Does duration of donor brain injury affect outcome after orthotopic pediatric heart transplantation?

Jonah Odim1, Hillel Laks, Anamika Banerji, Kaushik Mukherjee, Chris Vincent, Charles Murphy, Caron Burch, David Gjertson.   

Abstract

OBJECTIVE: We tested the hypothesis that duration of donor brain injury and death would have an adverse effect on recipient rejection and mortality in pediatric heart transplantation.
METHODS: Ninety-three cardiac transplants were performed at our center from July 1, 1997, through June 30, 2003. The primary study end points were the number of rejection episodes and the time to first rejection. Secondary outcomes were early and late mortality.
RESULTS: Among 88 recipients of 93 cardiac allografts, 5 (6%) and 1 (1%) received second and third allografts, respectively.

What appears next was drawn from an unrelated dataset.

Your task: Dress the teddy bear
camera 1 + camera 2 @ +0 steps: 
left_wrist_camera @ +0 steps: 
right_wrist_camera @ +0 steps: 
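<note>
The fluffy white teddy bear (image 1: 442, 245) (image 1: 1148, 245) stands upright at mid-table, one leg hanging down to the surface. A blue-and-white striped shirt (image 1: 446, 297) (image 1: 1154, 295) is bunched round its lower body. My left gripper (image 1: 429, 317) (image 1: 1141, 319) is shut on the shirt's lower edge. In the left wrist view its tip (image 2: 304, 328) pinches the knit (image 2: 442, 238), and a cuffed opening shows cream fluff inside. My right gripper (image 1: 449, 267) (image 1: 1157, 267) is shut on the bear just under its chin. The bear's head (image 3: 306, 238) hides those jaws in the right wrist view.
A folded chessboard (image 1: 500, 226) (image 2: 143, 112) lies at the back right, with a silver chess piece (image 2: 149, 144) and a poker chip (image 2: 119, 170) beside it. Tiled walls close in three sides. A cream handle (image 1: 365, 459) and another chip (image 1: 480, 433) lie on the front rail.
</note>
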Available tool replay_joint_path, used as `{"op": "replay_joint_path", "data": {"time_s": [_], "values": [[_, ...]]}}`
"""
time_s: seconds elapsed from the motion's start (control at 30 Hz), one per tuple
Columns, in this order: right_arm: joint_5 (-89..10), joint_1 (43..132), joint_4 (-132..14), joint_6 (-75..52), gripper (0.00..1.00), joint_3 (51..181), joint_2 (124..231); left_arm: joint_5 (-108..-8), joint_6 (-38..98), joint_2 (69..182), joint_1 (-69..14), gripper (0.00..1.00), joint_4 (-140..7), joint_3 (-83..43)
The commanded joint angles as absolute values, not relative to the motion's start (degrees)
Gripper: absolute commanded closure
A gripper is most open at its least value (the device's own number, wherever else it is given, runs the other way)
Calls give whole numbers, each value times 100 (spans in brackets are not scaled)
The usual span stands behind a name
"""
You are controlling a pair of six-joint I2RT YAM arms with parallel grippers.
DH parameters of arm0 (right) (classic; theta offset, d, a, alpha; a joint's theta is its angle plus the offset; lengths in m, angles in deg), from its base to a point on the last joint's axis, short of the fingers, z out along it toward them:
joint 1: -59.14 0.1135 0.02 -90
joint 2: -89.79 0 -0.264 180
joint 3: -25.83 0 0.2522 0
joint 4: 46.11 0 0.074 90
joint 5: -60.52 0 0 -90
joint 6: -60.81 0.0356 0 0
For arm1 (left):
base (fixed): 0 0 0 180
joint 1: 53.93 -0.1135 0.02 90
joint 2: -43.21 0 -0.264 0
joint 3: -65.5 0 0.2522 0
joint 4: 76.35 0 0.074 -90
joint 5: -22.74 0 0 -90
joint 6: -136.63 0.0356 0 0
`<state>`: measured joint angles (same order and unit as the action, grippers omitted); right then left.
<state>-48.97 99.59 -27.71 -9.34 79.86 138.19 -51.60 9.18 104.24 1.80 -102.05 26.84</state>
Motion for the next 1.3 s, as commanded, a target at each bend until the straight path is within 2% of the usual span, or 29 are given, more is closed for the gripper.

Overall patient mortality (3 early and 2 late) was 6% (5/88), and overall graft loss was 6% (6/93). Median time from donor brain injury to declaration of brain death (brain injury interval), time from brain death to donor cardiectomy (brain death interval), and graft ischemia time were 38, 24, and 3.3 hours, respectively. Cox regression analysis (adjusting for United Network for Organ Sharing status, ventilator dependence, extracorporeal membrane oxygenation and ventricular-assist device status, diagnosis of congenital heart disease, sex and cytomegalovirus mismatches, and type of immunosuppression) demonstrated that recipients of donor hearts with relatively long periods from brain injury to death declaration or from death to organ removal had significantly improved rejection-free survival (hazard ratios 0.3, P = .01, and 0.5, P = .05, for brain injury and brain death times, respectively). Prolonged donor heart ischemia did not impact rejection rate. Increasing brain injury interval, brain death interval, and graft ischemia time had no significant effect on mortality.
CONCLUSION: Longer brain injury and death intervals correlated with improved freedom from rejection but had no effect on mortality.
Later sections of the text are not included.